Jörgs Tatendrang ist verständlich. Noch über 100 Kilometer liegen vor uns. Und am Abend wollen wir auf der Motocross-Piste und einer Enduro-Sonderprüfung noch das finale Showdown ausfahren. Andi auf der Husaberg ist ebenfalls startklar. Knöpfchen gedrückt, und weg ist er. Auch meine KTM lässt sich nicht zweimal bitten. Dank des Flachschieber-Vergasers von Keihin findet die EXC sogar schneller zu rundem Motorlauf als die mit einem Rundschieber-Vergaser von Dellorto sparsamer ausgestattete Schwedin.
Während wir auf einem Höhenweg entlangtuckern, bleibt Gelegenheit, den Plausch von eben noch mal durchzudenken. Andi ist ganz verzückt von der Husaberg. Vom E-Starter sowieso, vom Federgewicht von 114 Kilogramm nicht weniger zumindest so lange er den ungesund klingenden, mechanisch extrem laut laufenden Antrieb der Ausgleichswelle geflissentlich überhört. Auch den stark gekröpften Enduro-Lenker von Magura würde er gern gegen die geradere SX-Version der KTM austauschen. Könnte ihm so passen. An meiner KTM kommt nichts weg. Hohe, weit nach vorn gerückte Lenkerposition, tipptopp Hebeleien, extrem schlanke Tank-Sitzbank-Linie - die Österreicherin weiß, was moderne Offroad-Cracks wünschen. Im Gegensatz zur Husky, mag man fast sagen. Tiefer Lenkkopf und niedriger Lenker zwingen Jörg zur permanenten Verbeugung, auch wenn die Italienerin dank neuer Tank-Sitzbank-Kombination und schlankerem Rahmenheck im Vergleich zu den Vorjahren deutlich mehr Bewegungsfreiheit bietet.
Anders als beim schwierigen Anstieg können wir auf dem relativ ebenen, steinigen Höhenweg erstmals die Laufkultur der drei Boliden erfühlen. Erste Sahne, die KTM. Kein Rubbeln, kein Vibrieren, so muss es sein. Zudem hängt das 520er-Aggregat wie ein bissiger Pit Bull an der Leine. Ob Auswaschung oder Steinkante ein kurzes Zucken mit dem Gas, und die trotz 118 Kilogramm federleicht wirkende Racing ist drüber.

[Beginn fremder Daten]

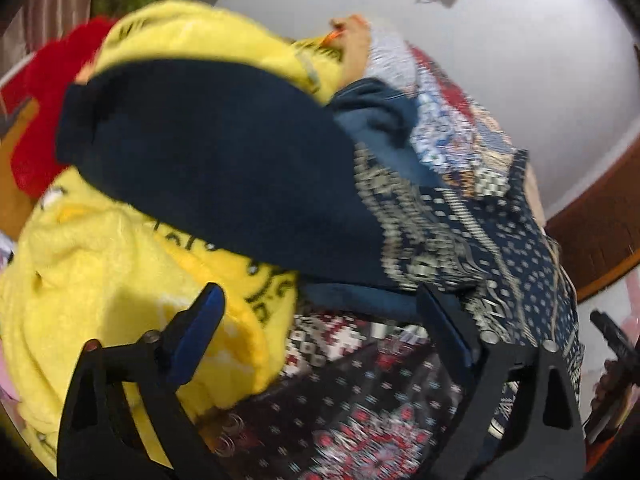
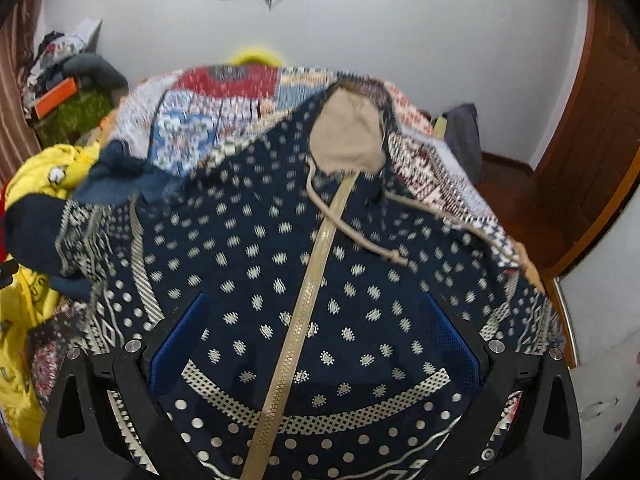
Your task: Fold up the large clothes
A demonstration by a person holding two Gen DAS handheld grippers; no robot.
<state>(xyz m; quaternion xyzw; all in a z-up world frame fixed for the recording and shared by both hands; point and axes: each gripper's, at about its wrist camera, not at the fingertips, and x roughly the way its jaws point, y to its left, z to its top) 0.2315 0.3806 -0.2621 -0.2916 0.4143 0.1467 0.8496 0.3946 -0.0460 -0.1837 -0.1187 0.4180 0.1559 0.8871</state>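
Observation:
A large navy garment (image 2: 248, 240) with pale dots, a gold strip (image 2: 308, 292) down its middle and a beige neck lining (image 2: 348, 136) lies spread on the bed, a beige drawstring (image 2: 360, 236) across it. My right gripper (image 2: 316, 320) hovers open above its lower part, blue pads wide apart. In the left wrist view the same garment (image 1: 520, 248) lies at the right, with a plain dark navy fold (image 1: 224, 168) crossing the middle. My left gripper (image 1: 324, 312) stands open over that fold's lower edge, with nothing gripped.
A yellow fleece garment (image 1: 100, 264) and a red one (image 1: 44, 92) are heaped at the left. A patchwork bedspread (image 2: 224, 100) covers the bed. A wooden door (image 2: 592, 120) stands at the right and a clutter pile (image 2: 68, 80) at the back left. A hand (image 1: 612, 384) shows at the right edge.

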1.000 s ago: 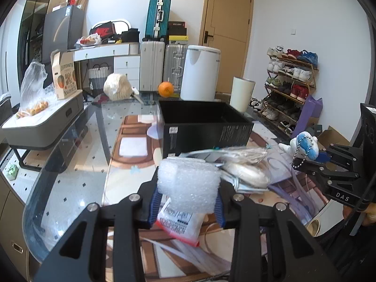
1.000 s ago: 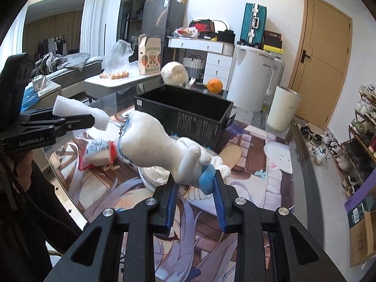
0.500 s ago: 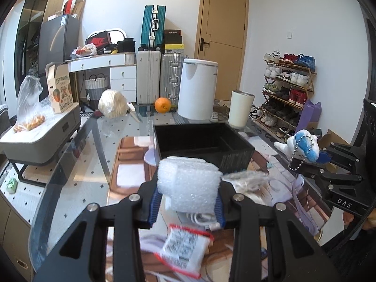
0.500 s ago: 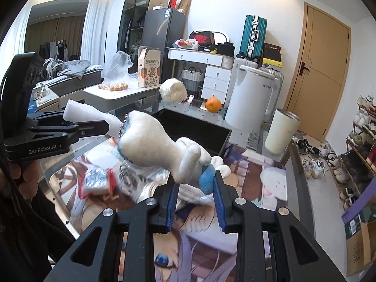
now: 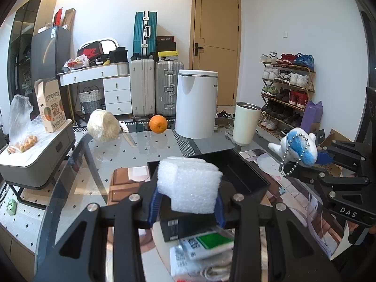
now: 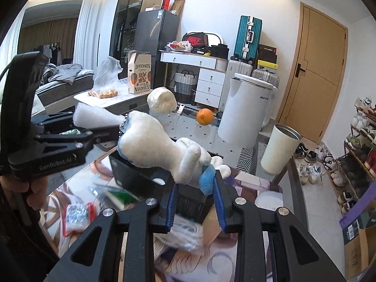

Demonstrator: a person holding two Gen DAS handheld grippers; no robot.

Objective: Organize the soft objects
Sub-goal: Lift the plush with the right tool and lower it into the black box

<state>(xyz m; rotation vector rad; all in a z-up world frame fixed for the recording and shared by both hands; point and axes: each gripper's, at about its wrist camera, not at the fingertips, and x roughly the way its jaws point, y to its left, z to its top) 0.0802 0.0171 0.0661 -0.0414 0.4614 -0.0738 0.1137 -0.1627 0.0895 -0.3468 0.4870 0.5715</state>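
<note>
The left gripper (image 5: 186, 203) was clenched on a white foam block (image 5: 189, 184), which stood up between its blue pads at lower centre of the left wrist view. Just beyond the block lay an open black box (image 5: 244, 176) on the glass surface (image 5: 150, 148). Below the block, at the bottom of the frame, lay a white packet (image 5: 202, 249) with a green label.

The right gripper (image 6: 195, 203) was clenched on a white and blue plush toy (image 6: 162, 148), pinched at its blue end so that the white body reached up and to the left, above the box (image 6: 138, 176). A bead chain (image 6: 123, 125) hung at the toy's far end. In the left wrist view the toy (image 5: 297, 146) showed at mid right, off the surface, with the right gripper (image 5: 325, 158) beside it. In the right wrist view the left gripper (image 6: 112, 127) came in from the left with the foam (image 6: 94, 117), its handle held by a hand (image 6: 21, 192) at the left edge.

Farther back on the surface sat an orange (image 5: 158, 123), a pale round bundle (image 5: 103, 125) and a knife (image 5: 127, 135). Behind them stood a white bin (image 5: 196, 103), suitcases (image 5: 144, 35), a door (image 5: 215, 44) and, at right, a shoe rack (image 5: 285, 89).
</note>
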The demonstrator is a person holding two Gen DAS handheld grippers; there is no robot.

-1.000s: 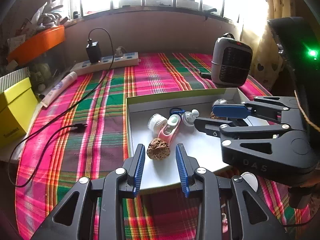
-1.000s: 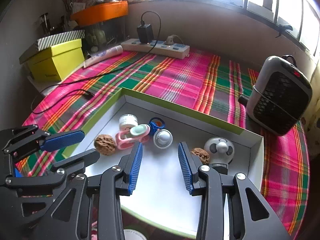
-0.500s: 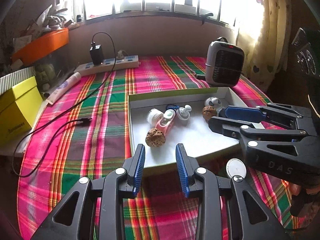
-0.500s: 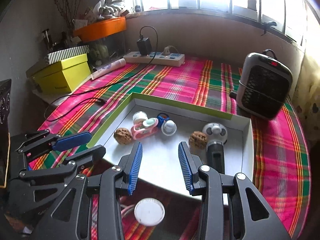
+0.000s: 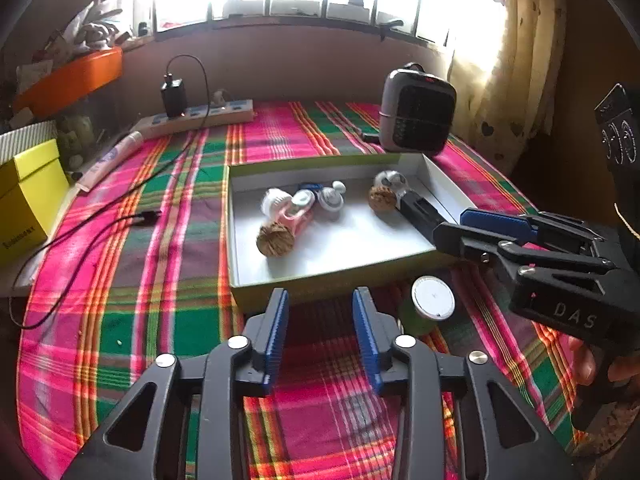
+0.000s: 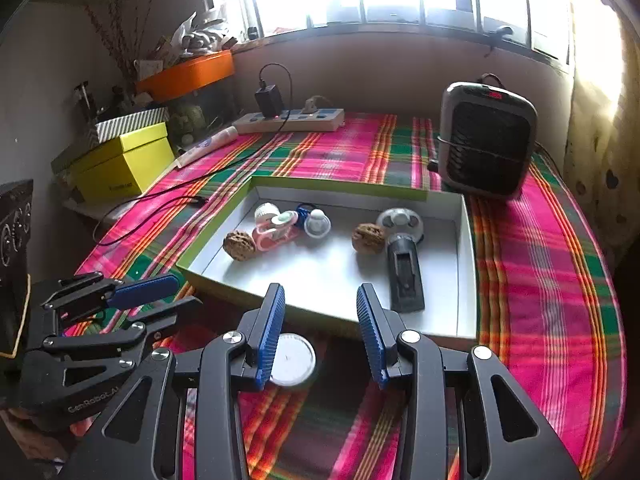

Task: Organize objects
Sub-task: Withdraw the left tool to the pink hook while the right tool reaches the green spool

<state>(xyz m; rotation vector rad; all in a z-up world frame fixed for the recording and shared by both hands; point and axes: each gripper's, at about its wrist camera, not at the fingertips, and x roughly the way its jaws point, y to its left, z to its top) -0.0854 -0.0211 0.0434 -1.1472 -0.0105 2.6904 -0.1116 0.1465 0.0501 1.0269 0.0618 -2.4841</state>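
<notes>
The small green jar with a flat white lid (image 6: 291, 359) is the one loose thing left outside the shallow white tray with a lime-green rim (image 6: 466, 264), standing upright on the pink-and-green plaid tablecloth (image 6: 540, 280) just beside the tray's near edge. The right gripper (image 6: 320, 330) hangs right above it with its blue pads spread and nothing between them; the lid peeks out beside the left pad, so the jar lies slightly left of the gap and a little below it. The left gripper (image 5: 321, 330) is likewise spread and empty, and from its view the jar (image 5: 433, 298) sits off to its right, near but not between the pads. The right one looks the nearer, I judge, and a short shift left and down would straddle the jar; being round, its axis runs straight up, so no wrist turn seems needed.

Farther out, in the tray: two brown wrinkled walnuts (image 6: 239, 245) (image 6: 368, 238), one pink plastic clip-like gadget (image 6: 274, 232) touching the left walnut, one small white ribbed cap (image 6: 266, 211), one round white knob with a blue piece behind it (image 6: 317, 223), and one handheld fan with a white head and black handle (image 6: 404, 268) lying along the tray's right wall, handle toward the grippers.

Beyond the tray's far right corner stands one grey space heater (image 6: 486, 140).
</notes>
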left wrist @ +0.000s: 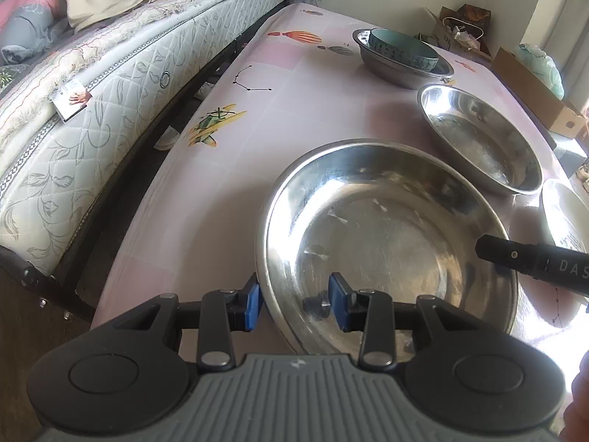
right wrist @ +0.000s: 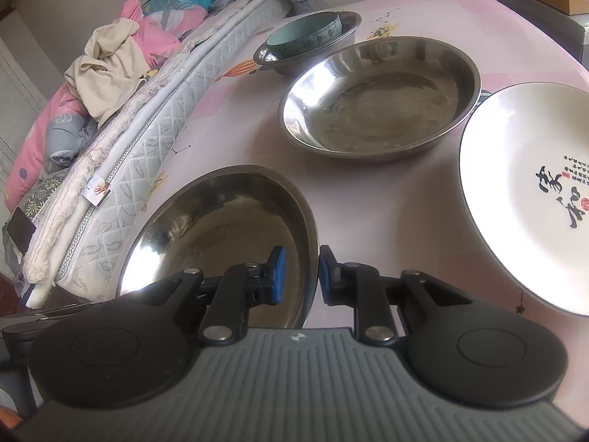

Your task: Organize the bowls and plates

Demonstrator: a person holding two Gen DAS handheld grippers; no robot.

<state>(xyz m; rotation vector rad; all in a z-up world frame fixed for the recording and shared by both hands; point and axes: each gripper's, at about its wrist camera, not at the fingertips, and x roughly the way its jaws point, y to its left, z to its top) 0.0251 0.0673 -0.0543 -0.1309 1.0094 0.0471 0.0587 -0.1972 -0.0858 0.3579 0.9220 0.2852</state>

Andi auf der »Berg« wird mich beneiden. Tut er aber nicht. Denn die Ausgleichswelle, welche die FE erstmals in der Modellgeschichte spendiert bekam, wirkt wahre Wunder. Pfiffig und platzsparend im Kurbelgehäuse untergebracht, dreht sie sich direkt auf der Kurbelwelle. Vergessen die martialischen Vibrationen, vorbei das wüste Hacken ihrer Vorgängerinnen bei niedrigen Drehzahlen die ungehobelte Wikingerin wird zur Dame von Welt. Auch, was die Leistungscharakteristik des neuen Triebwerks angeht. Statt mit brutalem Antritt definiert sich die FE mit sanftem Druck aus dem Drehzahlkeller. Jeden Gasstoß setzt sie traktionsstark in Vortrieb um. Das tut zwar die Husky auch, nur schüttelt sich der 577er-Single bei höheren Drehzahlen erbärmlich im Rahmen. Linderung verspricht nur eines: früh hochschalten.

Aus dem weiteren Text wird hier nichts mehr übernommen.